As a producer, you have an opportunity to see the whole and bring people together’. Jake Gyllenhall
What does a producer actually do? What does the job entail? What are the skills required to do the job well? This is my shortstories' experience.
I have been working in theatre, TV, video, films and digital media for thirty years and the fact remains that I am still working out what my job as a producer is. I have worked across various genres: drama, comedy, light entertainment, factual, professional sport, commercial, corporate and educational video.
I have worked for small, medium and large organisations - some famous, others not. I have been fortunate to work around the world with some amazing people and to have won international awards. My experiences have shown to me that the role of the producer is open to interpretation.
The role requires no formal training. People become producers through random circumstances. I know a producer who was once an accountant; another with a Masters degree in modern European languages, one who is an ex-classroom teacher and another who studied fine art. We offer a mixed bag of expertise.
My own roots are in drama - more specifically in acting. Performing in a school play when I was 15 set me on that path. I loved getting under the skin of a character and then showing off in front of an audience. It was a great way to learn about myself, and other people and what binds us all together.
After studying at university and then as a post-grad at drama school, I performed in theatre and TV whilst producing plays and short films. As I grew older, the more my interest in producing developed. As an actor, I had limited influence on anything beyond my own performance, but as a producer, I could take an interest in the whole.
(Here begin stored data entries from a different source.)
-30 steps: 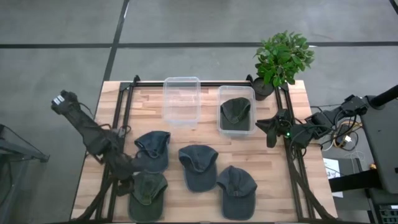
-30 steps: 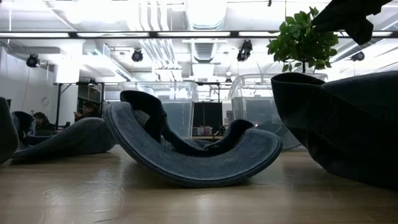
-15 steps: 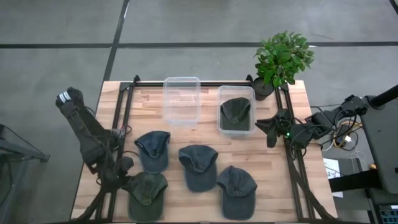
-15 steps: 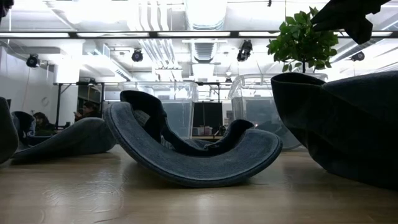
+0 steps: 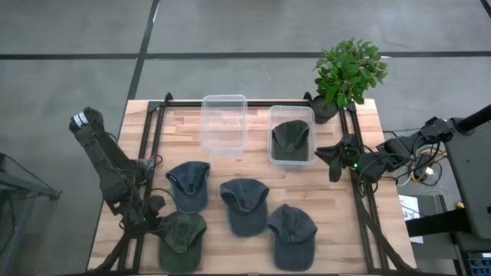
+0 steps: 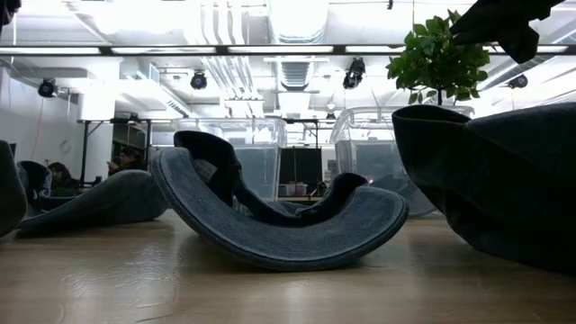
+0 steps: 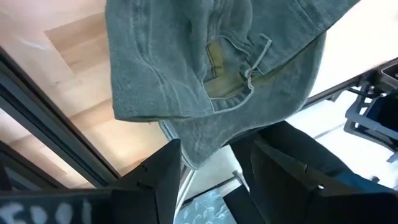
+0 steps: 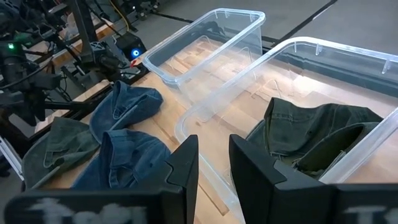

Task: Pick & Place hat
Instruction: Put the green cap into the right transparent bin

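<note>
Several hats lie on the wooden table. There are three blue ones (image 5: pixel 189 184) (image 5: pixel 245 205) (image 5: pixel 291 234) and a green hat (image 5: pixel 182 241) at the near left, which rests crown-up on the table. Another green hat (image 5: pixel 291 142) lies inside the right clear bin (image 5: pixel 291 113). My left gripper (image 5: pixel 156 218) stands open just above the near-left green hat (image 7: pixel 211 68), a finger on each side of its edge. My right gripper (image 8: pixel 214 163) waits beside the right bin at the table's right. Its fingers are slightly apart with nothing between them.
An empty clear bin (image 5: pixel 223 124) stands left of the filled one. A potted plant (image 5: pixel 347 73) is at the far right corner. A black metal frame (image 5: pixel 153 123) runs along the table's edges. In the low view an upturned blue hat (image 6: pixel 279 220) fills the middle.
My left gripper has swung from the left blue hat's edge toward the table's near-left corner, sunk a little and rolled about its own axis. It now stands over the green hat's edge and has stayed open. The hats have not moved.
</note>
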### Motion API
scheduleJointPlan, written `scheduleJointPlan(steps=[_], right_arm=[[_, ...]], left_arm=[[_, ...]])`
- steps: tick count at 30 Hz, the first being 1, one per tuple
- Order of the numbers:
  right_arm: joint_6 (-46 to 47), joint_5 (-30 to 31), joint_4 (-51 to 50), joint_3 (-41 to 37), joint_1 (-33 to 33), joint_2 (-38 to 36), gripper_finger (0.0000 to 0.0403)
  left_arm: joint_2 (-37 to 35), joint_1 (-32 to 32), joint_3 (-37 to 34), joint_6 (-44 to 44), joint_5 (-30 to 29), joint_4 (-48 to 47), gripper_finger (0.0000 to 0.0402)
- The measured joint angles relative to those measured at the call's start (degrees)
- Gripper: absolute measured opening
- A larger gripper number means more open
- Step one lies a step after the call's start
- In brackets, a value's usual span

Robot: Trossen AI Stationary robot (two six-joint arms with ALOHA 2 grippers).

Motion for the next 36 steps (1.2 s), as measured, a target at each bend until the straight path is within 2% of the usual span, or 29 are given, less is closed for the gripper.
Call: scheduleJointPlan(steps=[10, 20, 36], right_arm=[[-0.2, -0.02, 0.06, 0.0, 0.0, 0.0, 0.0086], [-0.22, -0.02, 0.06, 0.0, 0.0, 0.0, 0.0086], [-0.26, -0.02, 0.06, 0.0, -0.02, 0.02, 0.0086]], left_arm=[[2.68, -2.88, -0.02, 1.31, 3.88, -1.39, 0.0187], [9.49, -3.15, -0.06, 1.83, 3.85, 2.29, 0.0187], [15.35, -3.13, -0.06, 2.92, 3.89, 6.23, 0.0187]])
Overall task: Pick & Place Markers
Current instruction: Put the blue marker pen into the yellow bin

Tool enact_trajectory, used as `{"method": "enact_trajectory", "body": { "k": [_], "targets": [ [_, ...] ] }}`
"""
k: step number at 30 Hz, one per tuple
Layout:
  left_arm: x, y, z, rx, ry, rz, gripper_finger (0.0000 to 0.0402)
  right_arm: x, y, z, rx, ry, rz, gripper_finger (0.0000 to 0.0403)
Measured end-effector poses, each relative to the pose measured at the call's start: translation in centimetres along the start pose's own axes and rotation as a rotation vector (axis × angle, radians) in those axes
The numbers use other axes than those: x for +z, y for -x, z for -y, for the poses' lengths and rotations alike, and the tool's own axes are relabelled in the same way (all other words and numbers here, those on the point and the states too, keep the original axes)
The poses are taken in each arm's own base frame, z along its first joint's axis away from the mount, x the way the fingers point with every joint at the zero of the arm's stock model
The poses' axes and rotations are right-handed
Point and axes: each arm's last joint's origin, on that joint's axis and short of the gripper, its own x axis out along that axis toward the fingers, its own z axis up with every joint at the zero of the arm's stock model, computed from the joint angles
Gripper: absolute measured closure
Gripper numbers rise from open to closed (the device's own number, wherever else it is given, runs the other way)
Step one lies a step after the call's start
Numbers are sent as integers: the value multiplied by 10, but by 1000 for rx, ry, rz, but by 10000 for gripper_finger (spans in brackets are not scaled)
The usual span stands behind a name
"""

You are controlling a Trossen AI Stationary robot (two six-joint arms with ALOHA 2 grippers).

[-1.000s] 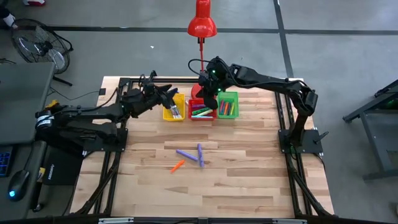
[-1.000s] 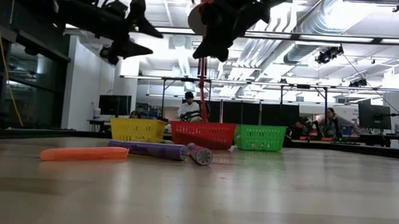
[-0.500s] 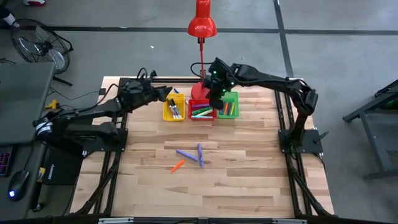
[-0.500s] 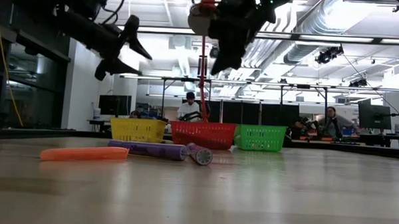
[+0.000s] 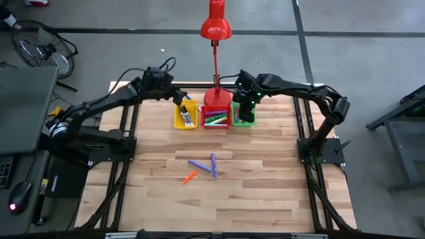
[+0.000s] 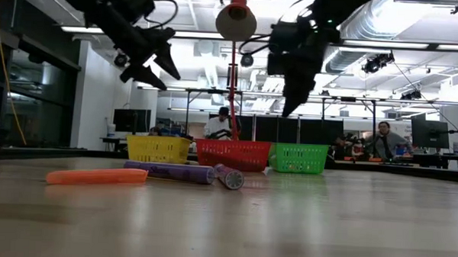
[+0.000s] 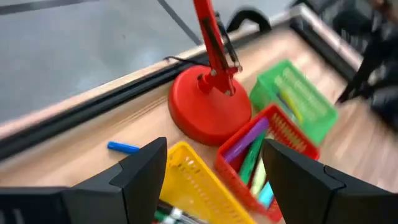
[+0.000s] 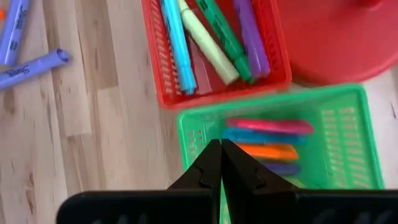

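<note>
Three markers lie loose on the table: two purple ones (image 5: 198, 164) (image 5: 214, 166) and an orange one (image 5: 190, 177); they also show in the low view (image 6: 170, 171) (image 6: 96, 176). More markers lie in the yellow bin (image 5: 186, 114), the red bin (image 8: 211, 43) and the green bin (image 8: 273, 134). A blue marker (image 7: 123, 147) lies on the table behind the yellow bin. My left gripper (image 7: 212, 149) is open and empty, above the yellow bin's far side. My right gripper (image 8: 221, 155) is shut and empty, above the green bin.
A red desk lamp stands with its round base (image 5: 216, 97) just behind the red bin, and its head (image 5: 216, 23) reaches beyond the far edge. The three bins stand in a row at the table's far middle. Bare wood (image 5: 252, 192) lies around the loose markers.
My right gripper has gone from above the red bin toward the table's right edge and now stands over the green bin. My left gripper has drawn back from over the yellow bin toward the far edge. The loose markers have stayed where they were.
</note>
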Motion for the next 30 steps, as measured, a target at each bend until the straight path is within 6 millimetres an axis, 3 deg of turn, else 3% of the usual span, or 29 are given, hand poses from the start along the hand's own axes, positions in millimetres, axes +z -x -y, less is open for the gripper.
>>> {"method": "enact_trajectory", "body": {
  "k": [9, 16, 19, 23, 30],
  "targets": [
    [46, -30, -16, -40, -344, -306, 142, -30, 45, -3, -75, -83, 148, 403],
    [66, -68, -26, 44, -751, -589, 142, -43, 59, -4, -96, -137, 187, 403],
    [66, -87, -32, 57, -887, -704, 142, -42, 59, -4, -112, -138, 192, 403],
    [61, -111, -47, 49, -945, -796, 142, -41, 60, -3, -132, -174, 205, 403],
    [57, -135, -63, 68, -1025, -804, 142, -41, 60, -3, -133, -187, 205, 403]
  ]
}}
Some great producers I have worked with are mavericks; they add value by coming up with the big original idea at just the right time and making it work. Others have made great programmes by taking a predominantly administrative role: making sure that the crew know where they should be at what time and that they that they had all the kit they needed.
Some producers see going on shoots as a chore and love the editing process; others are the opposite. There are a myriad of different approaches and styles that can work. There are few hard and fast rules.
‘It's interesting most people don't really know what a producer does and really the producer is the very first person on-site and the very last one to leave.’ - Carl Mazzocone
Whilst some producing jobs have required me to operate camera, to edit and to provide a voiceover, usually, my job on a project has the following parts to it:
As the years have turned into decades, I have gained a deeper appreciation of how different projects require different parts of one’s skillset. It’s important to respond to these different requirements whenever a new project starts. What best will suit the subject, the people you are working with and the outcomes you are hoping to achieve? Does the project require a focus on the creative, the organisational, the personnel or the technical? It’s helpful to work out the right balance.
The main enjoyment and satisfaction for me remains in creating something that delights and serves the audience. Ultimately that is the point of a video. The beautiful simplicity of this takes us back to the traditional storytelling techniques that have been tried and tested for aeons ever since stories were swapped around campfires.
When projects become complicated or are taking a long time to deliver, it is always useful to be reminded of the fundamentals: there is an audience, there is a story and storytellers must make it as interesting and enjoyable as possible. As a producer, that’s what I aim to do.